§ **Goal of the exercise**
From the first line of the entries below through the line bearing "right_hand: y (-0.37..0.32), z", write out each line exactly. Omit pictures.

Records drawn from a dataset

================

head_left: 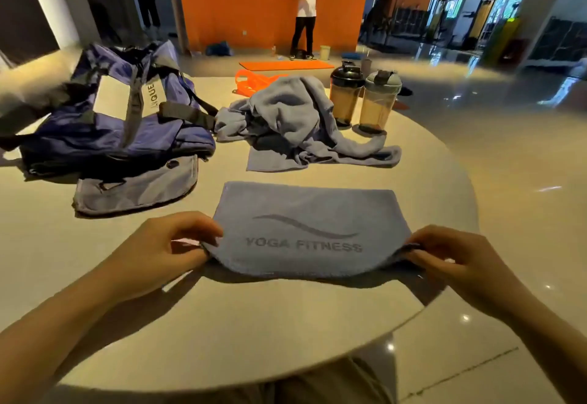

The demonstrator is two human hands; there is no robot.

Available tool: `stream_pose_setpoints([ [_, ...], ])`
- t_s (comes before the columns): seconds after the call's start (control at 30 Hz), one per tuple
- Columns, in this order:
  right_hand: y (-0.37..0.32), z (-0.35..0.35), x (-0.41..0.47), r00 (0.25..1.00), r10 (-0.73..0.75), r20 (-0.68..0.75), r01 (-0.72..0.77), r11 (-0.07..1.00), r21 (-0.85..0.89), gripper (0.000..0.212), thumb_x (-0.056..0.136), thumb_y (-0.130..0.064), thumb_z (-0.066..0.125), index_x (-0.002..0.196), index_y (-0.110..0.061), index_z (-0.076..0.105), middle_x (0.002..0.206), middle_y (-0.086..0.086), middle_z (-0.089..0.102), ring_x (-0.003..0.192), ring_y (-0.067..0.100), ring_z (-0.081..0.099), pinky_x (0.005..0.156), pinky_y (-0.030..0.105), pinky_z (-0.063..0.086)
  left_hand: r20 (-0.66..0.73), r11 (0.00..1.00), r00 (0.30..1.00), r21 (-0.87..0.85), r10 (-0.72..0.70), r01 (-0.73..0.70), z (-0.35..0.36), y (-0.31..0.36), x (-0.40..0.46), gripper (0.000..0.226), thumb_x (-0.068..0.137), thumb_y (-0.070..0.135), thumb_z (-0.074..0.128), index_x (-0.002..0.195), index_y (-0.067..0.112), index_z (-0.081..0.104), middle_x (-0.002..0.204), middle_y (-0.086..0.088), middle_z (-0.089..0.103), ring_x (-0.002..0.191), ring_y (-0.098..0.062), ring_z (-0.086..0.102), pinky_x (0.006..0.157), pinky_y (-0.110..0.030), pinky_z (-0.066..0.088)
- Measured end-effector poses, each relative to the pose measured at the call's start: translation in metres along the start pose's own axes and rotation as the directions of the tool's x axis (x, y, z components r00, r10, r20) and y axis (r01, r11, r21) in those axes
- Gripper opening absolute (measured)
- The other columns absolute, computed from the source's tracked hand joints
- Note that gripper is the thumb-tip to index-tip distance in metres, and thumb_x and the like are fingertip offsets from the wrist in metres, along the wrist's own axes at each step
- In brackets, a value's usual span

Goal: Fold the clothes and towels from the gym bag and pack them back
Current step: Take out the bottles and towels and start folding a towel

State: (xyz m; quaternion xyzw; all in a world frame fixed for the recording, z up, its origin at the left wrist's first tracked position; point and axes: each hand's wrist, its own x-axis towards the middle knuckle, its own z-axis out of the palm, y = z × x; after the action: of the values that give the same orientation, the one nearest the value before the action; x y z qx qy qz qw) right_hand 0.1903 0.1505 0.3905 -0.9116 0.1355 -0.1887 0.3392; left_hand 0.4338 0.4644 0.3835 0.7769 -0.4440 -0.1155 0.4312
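A flat, grey-blue terry towel printed "YOGA FITNESS" (309, 229) lies on the round, pale counter (222, 324), close to its near edge, with its long axis running left to right across the person's front. The left hand (165, 251) pinches the towel's near-left corner between thumb and curled fingers; the right hand (451, 256) pinches the near-right corner the same way. Both corners are lifted slightly off the counter, so the near hem sags between them, while the far edge lies flat. Each hand sits at its own end, neither nearer than the other. Judging by this grip, the next fold would carry the near edge away from the body, over the print towards the far edge.

Beyond the towel, towards the far edge, a crumpled heap of grey-blue cloth (298, 124) waits unfolded. At the left edge slumps the soft navy fabric gym bag with black straps (104, 117); its opening is not visible, so its contents cannot be told. Two clear plastic shaker bottles, one with a black lid (344, 98) and one with a grey lid (378, 101), stand just beside the heap on the right, each partly filled with a brownish liquid.
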Motion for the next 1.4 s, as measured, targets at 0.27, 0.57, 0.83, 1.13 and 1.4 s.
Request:
stream_pose_setpoints([
  [0.27,-0.003,-0.001,0.014,0.972,-0.101,-0.211,0.115,0.992,0.056,0.038,0.078,-0.072,0.048,0.096,-0.042,0.06,0.093,-0.028,0.065,0.09,0.0,0.063,0.079,0.012,0.051,-0.182,0.95,0.954,0.246,0.239,-0.192,-0.006,0.005,0.021,0.031,0.082,0.007,0.069,0.092,0.036,0.063,0.091,0.009,0.063,0.086,-0.01,0.061,0.077,-0.013,0.05],
  [0.57,0.02,0.02,-0.022,0.984,-0.158,-0.087,0.153,0.987,-0.055,0.038,0.081,-0.076,0.039,0.103,-0.054,0.061,0.106,-0.036,0.059,0.101,-0.008,0.058,0.083,0.005,0.045,0.05,0.904,0.959,0.324,0.279,-0.279,0.005,-0.013,-0.003,0.024,0.081,0.04,0.053,0.094,0.027,0.069,0.097,0.015,0.065,0.094,0.0,0.061,0.082,-0.012,0.047],
  [0.83,0.027,0.025,-0.015,0.936,-0.34,-0.092,0.243,0.813,-0.529,0.017,0.09,-0.018,0.061,0.1,-0.007,0.069,0.097,0.011,0.07,0.077,0.025,0.066,0.066,0.024,0.049,0.109,0.743,0.925,0.565,0.363,-0.358,0.01,-0.017,-0.004,0.034,0.09,0.032,0.047,0.1,0.009,0.069,0.096,-0.001,0.068,0.086,-0.01,0.056,0.075,-0.022,0.047],
  [1.13,-0.03,-0.014,0.023,0.938,0.003,-0.347,0.114,0.942,0.315,0.019,0.088,-0.016,0.059,0.092,-0.034,0.064,0.094,-0.007,0.067,0.091,0.008,0.066,0.08,0.021,0.056,-0.123,0.996,0.991,-0.076,0.045,-0.055,-0.023,0.039,0.019,0.031,0.064,0.034,0.081,0.084,0.054,0.067,0.09,0.018,0.07,0.085,-0.002,0.068,0.071,-0.012,0.054],
  [1.4,-0.07,-0.049,0.027,0.891,-0.103,-0.442,0.259,0.915,0.31,0.032,0.074,-0.056,0.064,0.098,-0.035,0.07,0.08,-0.008,0.071,0.056,0.015,0.065,0.047,0.019,0.053,-0.269,0.91,0.963,-0.391,0.028,-0.136,-0.066,0.079,0.028,0.053,0.037,0.062,0.087,0.079,0.032,0.074,0.078,0.006,0.073,0.068,-0.007,0.066,0.058,-0.027,0.049],
])
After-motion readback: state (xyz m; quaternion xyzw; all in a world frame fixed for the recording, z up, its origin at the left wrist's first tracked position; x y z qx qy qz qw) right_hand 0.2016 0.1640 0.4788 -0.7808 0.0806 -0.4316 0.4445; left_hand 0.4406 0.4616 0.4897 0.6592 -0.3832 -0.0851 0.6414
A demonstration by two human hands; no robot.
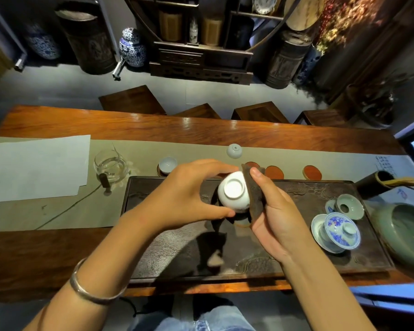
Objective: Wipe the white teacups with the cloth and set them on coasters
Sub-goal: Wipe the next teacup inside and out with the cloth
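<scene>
My left hand (189, 192) grips a white teacup (233, 191) with its foot turned up toward me, above the dark tea tray (177, 247). My right hand (277, 216) holds a brown cloth (255, 199) pressed against the cup's right side. Another white teacup (167, 164) stands upright on a coaster (160, 171) at the left. A third white teacup (234, 150) lies upside down on the runner behind. Three red coasters (274, 172) (312, 172) (252, 165) lie bare along the tray's far edge.
A glass pitcher (110, 166) stands left of the tray beside white paper (36, 168). On the tray's right are a blue-and-white lidded gaiwan (337, 231) and a celadon lid rest (349, 206). A green basin (404, 232) sits at the far right.
</scene>
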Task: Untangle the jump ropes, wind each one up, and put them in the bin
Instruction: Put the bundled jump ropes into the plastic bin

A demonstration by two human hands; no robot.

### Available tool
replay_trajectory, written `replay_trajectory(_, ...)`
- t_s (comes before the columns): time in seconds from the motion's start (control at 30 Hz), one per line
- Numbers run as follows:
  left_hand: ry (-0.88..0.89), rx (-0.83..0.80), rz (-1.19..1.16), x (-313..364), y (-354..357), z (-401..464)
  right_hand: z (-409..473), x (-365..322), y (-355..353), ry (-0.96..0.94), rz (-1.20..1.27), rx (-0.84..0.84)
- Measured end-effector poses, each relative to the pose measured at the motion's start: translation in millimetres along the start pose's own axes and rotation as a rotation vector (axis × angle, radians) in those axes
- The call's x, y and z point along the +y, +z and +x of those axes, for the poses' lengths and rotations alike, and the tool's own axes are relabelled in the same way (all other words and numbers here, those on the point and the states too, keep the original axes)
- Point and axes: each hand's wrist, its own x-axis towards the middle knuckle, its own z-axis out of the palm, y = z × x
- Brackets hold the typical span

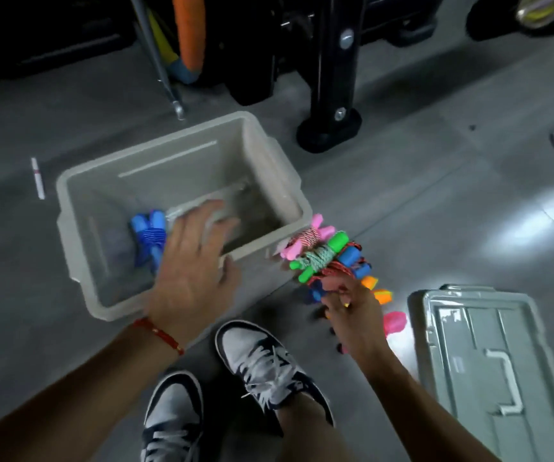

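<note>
Down on the grey floor [435,201], the beige bin [182,151] stands open with one wound blue jump rope [149,236] lying against its left wall. Over the bin's near edge hovers the left hand [192,261], fingers spread and relaxed, gripping nothing, just right of the blue rope; a red bracelet [159,333] circles that wrist. Just outside the bin's right near corner, the right hand [352,311] pinches a cluster of wound ropes: a pink bundle [305,238] nearest the bin's rim, a green bundle [322,258] beside it, then a red-corded bundle with blue handles [352,261]. More handles, orange [380,293] and pink [395,323], show behind the hand, too blurred to sort. A grey lid [489,361] lies on the floor to the right. No readable writing shows anywhere.
</note>
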Motion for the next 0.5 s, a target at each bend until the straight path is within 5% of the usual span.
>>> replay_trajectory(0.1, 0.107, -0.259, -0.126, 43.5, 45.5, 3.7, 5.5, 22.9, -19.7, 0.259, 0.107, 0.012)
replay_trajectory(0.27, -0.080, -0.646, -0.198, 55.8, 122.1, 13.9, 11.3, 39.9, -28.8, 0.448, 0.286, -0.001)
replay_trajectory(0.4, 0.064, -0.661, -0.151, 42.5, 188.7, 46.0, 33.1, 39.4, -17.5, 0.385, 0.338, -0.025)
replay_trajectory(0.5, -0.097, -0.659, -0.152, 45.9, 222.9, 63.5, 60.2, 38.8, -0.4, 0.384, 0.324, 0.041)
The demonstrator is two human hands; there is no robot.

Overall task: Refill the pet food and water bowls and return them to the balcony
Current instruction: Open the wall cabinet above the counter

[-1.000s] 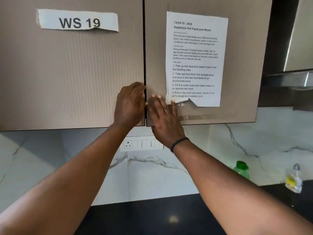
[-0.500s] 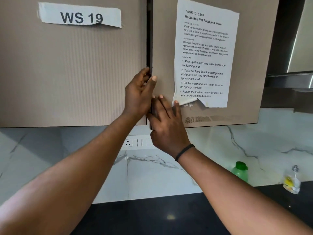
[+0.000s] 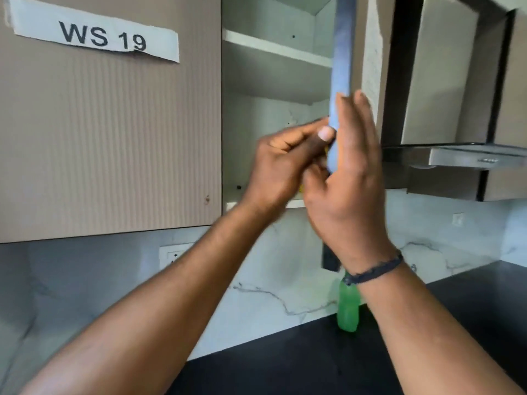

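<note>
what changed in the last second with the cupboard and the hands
The right cupboard door has swung open toward the camera, exposing the shelf inside. The right hand went from flat on the door's face to holding its edge; the left hand now pinches that edge too. The left door stayed shut, and the green bottle stayed on the counter.

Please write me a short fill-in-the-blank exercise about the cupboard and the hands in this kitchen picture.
1. The label on the closed left cupboard door reads WS ____.
2. The right cupboard door stands ____.
3. The right hand, which grips that door's edge, has a dark ____ at its wrist.
4. The bottle on the black counter is ____ in colour.

Missing words: 19; open; band; green
</note>
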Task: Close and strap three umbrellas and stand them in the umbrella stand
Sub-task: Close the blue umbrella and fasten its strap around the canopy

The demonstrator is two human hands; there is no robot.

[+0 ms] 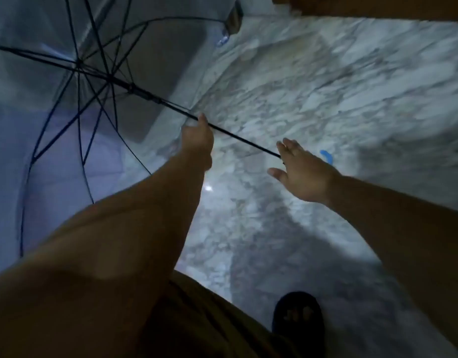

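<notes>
A person stands over a marble floor (326,86) with an open transparent umbrella (67,104) filling the upper left of the frame, its canopy spread on dark ribs. The shaft (238,136) runs as one long line from the hub at upper left down toward centre right. The left hand (198,135), at frame centre, grips the shaft partway along. The right hand (303,174), fingers spread and holding nothing, hovers at the shaft's lower end, where a blue handle (327,156) peeks out behind it. The left hand is nearer the runner, so closing likely falls to it. No stand is in view.
</notes>
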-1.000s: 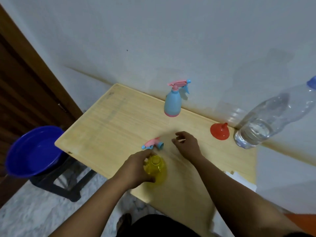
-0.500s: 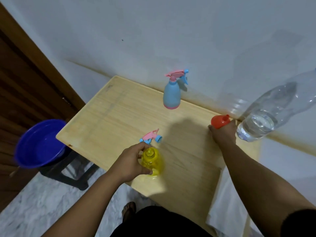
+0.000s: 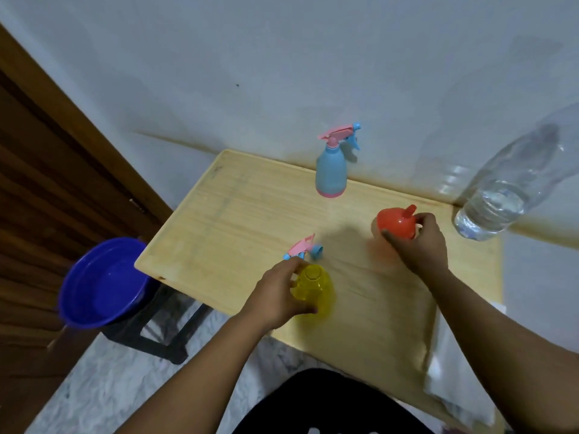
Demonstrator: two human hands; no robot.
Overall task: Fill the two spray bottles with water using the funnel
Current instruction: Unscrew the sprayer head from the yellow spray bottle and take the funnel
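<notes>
Yellow plastic sits nearest me: the yellow spray bottle (image 3: pixel 313 289) stands at the near edge of the wooden table (image 3: pixel 238 214), its neck open and, as far as I can tell, no water in it yet. My left hand (image 3: pixel 279 296) is wrapped around its left side, fingers curled onto the body, steadying it. Just beyond the bottle lies its pink-and-blue spray head (image 3: pixel 302 249), unscrewed and resting on the table.

To the right and a little farther, my right hand (image 3: pixel 416 242) grasps the red funnel (image 3: pixel 395 223), fingers closed around its bowl with the spout pointing up and right; it looks lifted clear of the table, though I cannot be sure.

Farther back, the blue spray bottle (image 3: pixel 331 173) stands near the wall with its trigger head on. At the far right the clear water bottle (image 3: pixel 498 198) holds water low in its body.

I judge we are early: one bottle opened, funnel in hand, nothing poured. Left to do: seat the funnel, pour, recap, then repeat for the blue one
</notes>
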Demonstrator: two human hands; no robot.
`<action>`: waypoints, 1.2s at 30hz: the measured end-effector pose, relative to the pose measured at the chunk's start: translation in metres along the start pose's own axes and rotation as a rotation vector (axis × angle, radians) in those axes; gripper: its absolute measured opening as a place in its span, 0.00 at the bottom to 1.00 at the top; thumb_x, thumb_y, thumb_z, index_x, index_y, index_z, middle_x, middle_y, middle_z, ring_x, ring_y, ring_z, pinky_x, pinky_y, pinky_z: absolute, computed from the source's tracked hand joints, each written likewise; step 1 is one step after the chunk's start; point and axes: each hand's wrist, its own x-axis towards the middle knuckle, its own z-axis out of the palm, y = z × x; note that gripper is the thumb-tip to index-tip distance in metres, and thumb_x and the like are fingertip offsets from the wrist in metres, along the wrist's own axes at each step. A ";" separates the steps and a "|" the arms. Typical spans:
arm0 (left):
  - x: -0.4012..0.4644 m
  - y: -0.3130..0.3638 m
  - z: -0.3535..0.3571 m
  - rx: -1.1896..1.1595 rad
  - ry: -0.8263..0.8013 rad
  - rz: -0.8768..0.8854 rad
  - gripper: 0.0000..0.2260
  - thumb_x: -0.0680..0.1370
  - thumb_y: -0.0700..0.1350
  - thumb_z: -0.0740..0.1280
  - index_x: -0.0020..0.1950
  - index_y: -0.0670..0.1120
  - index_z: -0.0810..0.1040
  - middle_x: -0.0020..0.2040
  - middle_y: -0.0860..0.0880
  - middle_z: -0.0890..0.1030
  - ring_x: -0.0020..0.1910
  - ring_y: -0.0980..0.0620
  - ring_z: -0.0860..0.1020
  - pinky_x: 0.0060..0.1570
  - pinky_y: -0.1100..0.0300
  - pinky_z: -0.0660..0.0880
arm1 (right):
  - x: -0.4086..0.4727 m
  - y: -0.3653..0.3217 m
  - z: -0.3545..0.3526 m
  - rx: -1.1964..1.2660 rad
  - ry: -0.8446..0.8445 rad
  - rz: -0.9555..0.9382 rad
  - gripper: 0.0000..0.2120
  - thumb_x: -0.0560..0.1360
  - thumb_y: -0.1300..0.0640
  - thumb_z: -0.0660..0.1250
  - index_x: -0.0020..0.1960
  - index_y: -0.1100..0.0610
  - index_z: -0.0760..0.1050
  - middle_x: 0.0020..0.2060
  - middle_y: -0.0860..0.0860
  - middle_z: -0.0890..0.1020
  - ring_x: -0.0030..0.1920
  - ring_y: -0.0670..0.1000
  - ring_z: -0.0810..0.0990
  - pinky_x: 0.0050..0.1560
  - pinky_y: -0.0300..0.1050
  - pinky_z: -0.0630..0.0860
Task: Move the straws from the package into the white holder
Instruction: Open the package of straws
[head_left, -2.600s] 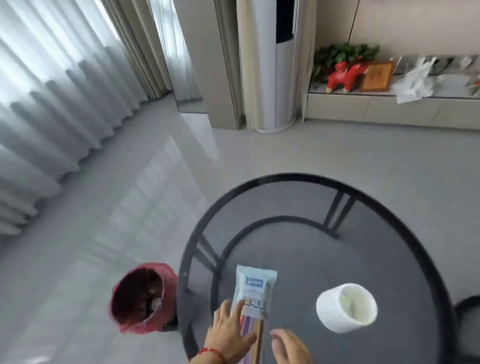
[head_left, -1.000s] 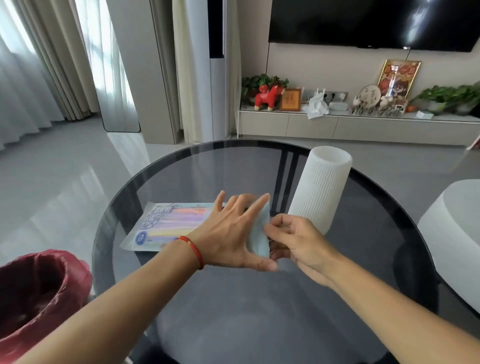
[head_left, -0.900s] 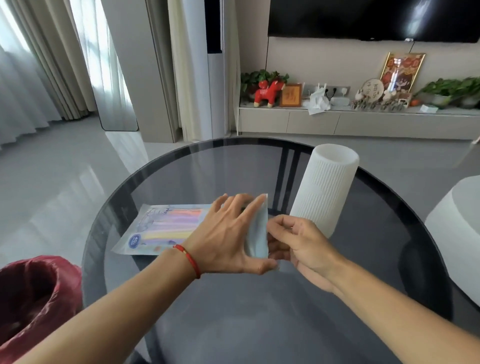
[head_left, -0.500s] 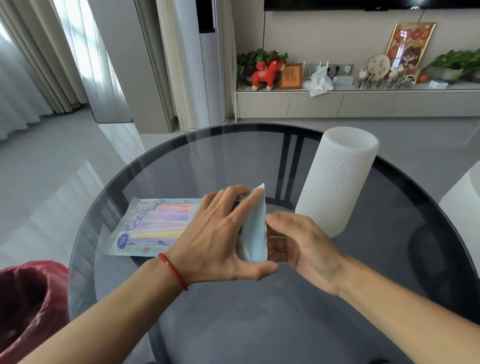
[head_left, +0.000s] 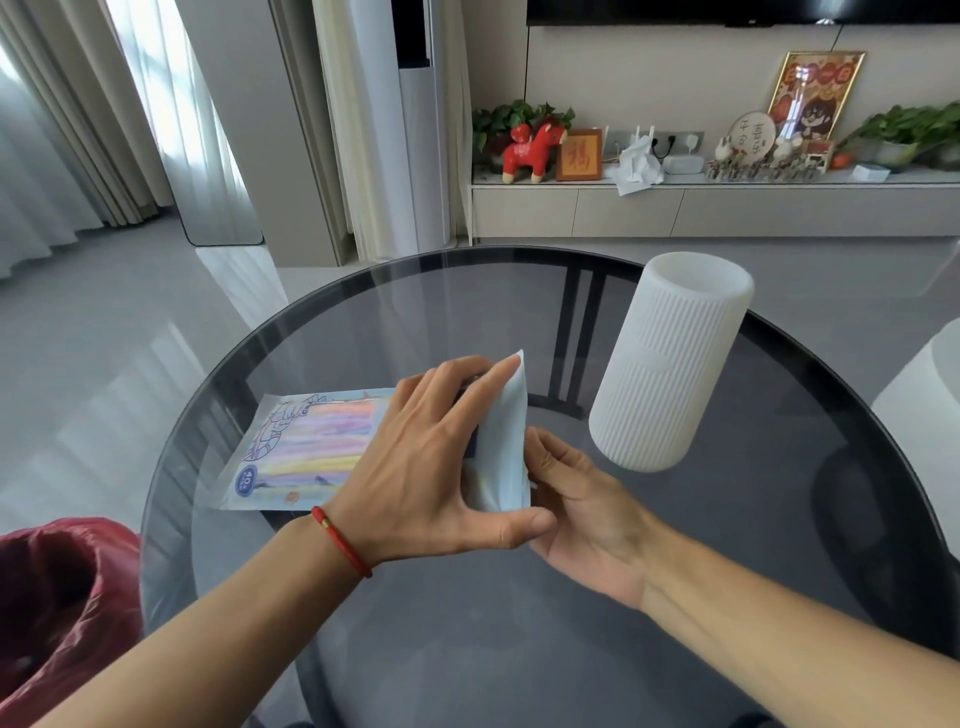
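Glass table (head_left: 597, 649) carries the straw package (head_left: 306, 447), lying flat left of the upright white holder (head_left: 670, 364). Left hand (head_left: 436, 462) pinches the package's raised right end between thumb and fingers; right hand (head_left: 582, 499), beside the holder, seems to grip the same flap, fingertips hidden.

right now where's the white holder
In the head view, the white holder stands upright on the right side of the glass table, just beyond the right hand and apart from it.
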 end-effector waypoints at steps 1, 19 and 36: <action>-0.001 0.000 0.000 0.001 -0.005 0.003 0.49 0.66 0.73 0.69 0.79 0.47 0.61 0.67 0.48 0.71 0.65 0.52 0.70 0.65 0.52 0.67 | 0.000 -0.002 0.000 -0.038 -0.009 0.000 0.15 0.81 0.52 0.67 0.59 0.62 0.82 0.53 0.56 0.87 0.50 0.52 0.87 0.46 0.46 0.83; -0.001 0.013 -0.012 0.000 -0.184 -0.097 0.13 0.73 0.57 0.66 0.35 0.50 0.75 0.69 0.50 0.71 0.76 0.48 0.58 0.68 0.56 0.66 | -0.019 -0.027 0.003 -1.168 -0.012 -0.282 0.12 0.85 0.60 0.64 0.45 0.61 0.80 0.31 0.47 0.83 0.32 0.53 0.82 0.34 0.50 0.81; 0.002 0.010 -0.021 -0.371 -0.144 -0.293 0.08 0.68 0.47 0.68 0.31 0.46 0.75 0.62 0.57 0.76 0.67 0.57 0.68 0.55 0.69 0.67 | -0.012 -0.017 -0.001 -1.154 0.053 -0.284 0.09 0.78 0.61 0.66 0.43 0.63 0.82 0.33 0.52 0.86 0.33 0.49 0.85 0.36 0.41 0.80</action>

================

§ **Output below**
head_left: 

The demonstrator is two human hands; there is no robot.

Available tool: `stream_pose_setpoints([ [_, ...], ])`
- t_s (comes before the columns): seconds after the call's start (control at 30 Hz), one per tuple
- Columns, in this order:
  right_hand: y (-0.37..0.32), z (-0.35..0.35), x (-0.41..0.47), r00 (0.25..1.00), r10 (-0.73..0.75), r20 (-0.68..0.75), r01 (-0.72..0.77), r11 (-0.07..1.00), r21 (-0.85..0.89), gripper (0.000..0.212), thumb_x (-0.056..0.136), thumb_y (-0.130..0.064), thumb_z (-0.066..0.125), index_x (-0.002..0.196), index_y (-0.110..0.061), index_z (-0.076..0.105), middle_x (0.002..0.206), middle_y (-0.086..0.086), middle_z (-0.089..0.102), ring_x (-0.003..0.192), ring_y (-0.067..0.100), ring_z (-0.081..0.099), pinky_x (0.005..0.156), pinky_y (-0.030..0.105), pinky_z (-0.063..0.086)

That brings the answer to completion.